From the data below, return the exact lines starting at the line containing "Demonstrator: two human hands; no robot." and ending at the line containing "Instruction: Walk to", both included, and nothing else.

** Data shown follows **

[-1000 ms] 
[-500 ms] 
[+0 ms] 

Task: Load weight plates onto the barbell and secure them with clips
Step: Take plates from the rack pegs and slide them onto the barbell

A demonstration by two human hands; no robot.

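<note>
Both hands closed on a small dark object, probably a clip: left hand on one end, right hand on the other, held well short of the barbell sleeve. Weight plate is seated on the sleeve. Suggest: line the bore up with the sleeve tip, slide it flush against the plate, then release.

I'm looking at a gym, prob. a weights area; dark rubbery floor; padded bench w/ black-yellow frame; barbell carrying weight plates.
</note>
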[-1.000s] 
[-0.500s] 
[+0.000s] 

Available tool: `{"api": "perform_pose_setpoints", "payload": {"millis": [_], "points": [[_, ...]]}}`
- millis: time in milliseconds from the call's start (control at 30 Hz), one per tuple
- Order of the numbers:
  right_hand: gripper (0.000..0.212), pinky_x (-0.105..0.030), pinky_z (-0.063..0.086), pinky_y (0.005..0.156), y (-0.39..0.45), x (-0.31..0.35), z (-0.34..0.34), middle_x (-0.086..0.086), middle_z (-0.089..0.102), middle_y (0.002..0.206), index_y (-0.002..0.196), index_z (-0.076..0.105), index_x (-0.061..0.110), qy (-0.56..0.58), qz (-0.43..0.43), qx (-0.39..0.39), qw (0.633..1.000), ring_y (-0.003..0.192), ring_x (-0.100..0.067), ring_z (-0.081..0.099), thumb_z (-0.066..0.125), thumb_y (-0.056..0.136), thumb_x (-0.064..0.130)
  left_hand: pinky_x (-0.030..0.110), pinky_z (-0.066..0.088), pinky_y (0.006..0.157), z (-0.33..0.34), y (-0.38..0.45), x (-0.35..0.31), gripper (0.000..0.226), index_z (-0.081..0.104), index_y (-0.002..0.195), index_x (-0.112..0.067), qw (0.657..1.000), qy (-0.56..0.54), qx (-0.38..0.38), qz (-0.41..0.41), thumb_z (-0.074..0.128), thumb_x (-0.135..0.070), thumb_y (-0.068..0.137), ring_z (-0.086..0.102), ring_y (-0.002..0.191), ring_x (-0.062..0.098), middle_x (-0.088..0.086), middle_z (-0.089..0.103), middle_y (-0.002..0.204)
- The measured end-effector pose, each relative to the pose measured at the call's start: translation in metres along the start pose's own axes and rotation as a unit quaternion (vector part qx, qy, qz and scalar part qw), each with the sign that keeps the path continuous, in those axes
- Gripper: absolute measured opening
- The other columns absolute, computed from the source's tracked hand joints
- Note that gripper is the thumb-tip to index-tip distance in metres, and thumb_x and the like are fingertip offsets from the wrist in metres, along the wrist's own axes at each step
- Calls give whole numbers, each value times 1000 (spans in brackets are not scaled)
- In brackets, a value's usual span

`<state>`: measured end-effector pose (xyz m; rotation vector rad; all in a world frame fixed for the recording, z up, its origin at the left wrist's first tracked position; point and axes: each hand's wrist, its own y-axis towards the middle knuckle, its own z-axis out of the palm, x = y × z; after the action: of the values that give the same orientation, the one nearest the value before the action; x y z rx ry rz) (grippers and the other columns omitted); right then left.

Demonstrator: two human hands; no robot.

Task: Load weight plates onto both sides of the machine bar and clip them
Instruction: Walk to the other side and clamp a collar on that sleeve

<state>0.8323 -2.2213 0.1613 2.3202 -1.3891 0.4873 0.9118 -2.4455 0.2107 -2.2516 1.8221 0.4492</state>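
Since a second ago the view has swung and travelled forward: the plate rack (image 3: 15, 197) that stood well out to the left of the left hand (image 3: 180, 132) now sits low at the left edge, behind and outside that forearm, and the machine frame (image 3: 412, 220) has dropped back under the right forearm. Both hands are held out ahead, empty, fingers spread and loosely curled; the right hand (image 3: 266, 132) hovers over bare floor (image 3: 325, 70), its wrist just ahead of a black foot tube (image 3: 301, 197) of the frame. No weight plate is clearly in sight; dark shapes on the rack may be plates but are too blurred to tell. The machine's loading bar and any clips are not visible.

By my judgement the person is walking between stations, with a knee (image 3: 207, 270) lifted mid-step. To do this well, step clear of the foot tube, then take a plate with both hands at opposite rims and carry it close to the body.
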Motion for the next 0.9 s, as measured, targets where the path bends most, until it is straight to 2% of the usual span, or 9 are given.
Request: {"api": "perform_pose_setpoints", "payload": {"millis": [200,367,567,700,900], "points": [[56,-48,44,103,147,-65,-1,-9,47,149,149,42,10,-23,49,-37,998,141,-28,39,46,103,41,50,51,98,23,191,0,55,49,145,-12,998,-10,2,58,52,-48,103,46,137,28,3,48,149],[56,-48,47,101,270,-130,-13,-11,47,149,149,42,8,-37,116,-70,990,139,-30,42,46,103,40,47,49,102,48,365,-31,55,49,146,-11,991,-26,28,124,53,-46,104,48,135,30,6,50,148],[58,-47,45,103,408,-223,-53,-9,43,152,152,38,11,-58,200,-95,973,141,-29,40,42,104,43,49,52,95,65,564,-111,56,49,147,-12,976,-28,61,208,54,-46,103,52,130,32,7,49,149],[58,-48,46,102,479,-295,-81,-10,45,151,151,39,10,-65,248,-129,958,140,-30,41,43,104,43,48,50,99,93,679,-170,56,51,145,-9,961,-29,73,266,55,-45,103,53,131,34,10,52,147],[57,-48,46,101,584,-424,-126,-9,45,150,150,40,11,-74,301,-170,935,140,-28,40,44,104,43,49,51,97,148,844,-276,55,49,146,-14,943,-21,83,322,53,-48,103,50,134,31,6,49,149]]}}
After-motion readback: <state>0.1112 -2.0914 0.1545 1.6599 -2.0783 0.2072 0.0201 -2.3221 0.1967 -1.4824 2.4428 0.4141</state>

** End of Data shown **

Your solution:
Demonstrator: two human hands; no robot.

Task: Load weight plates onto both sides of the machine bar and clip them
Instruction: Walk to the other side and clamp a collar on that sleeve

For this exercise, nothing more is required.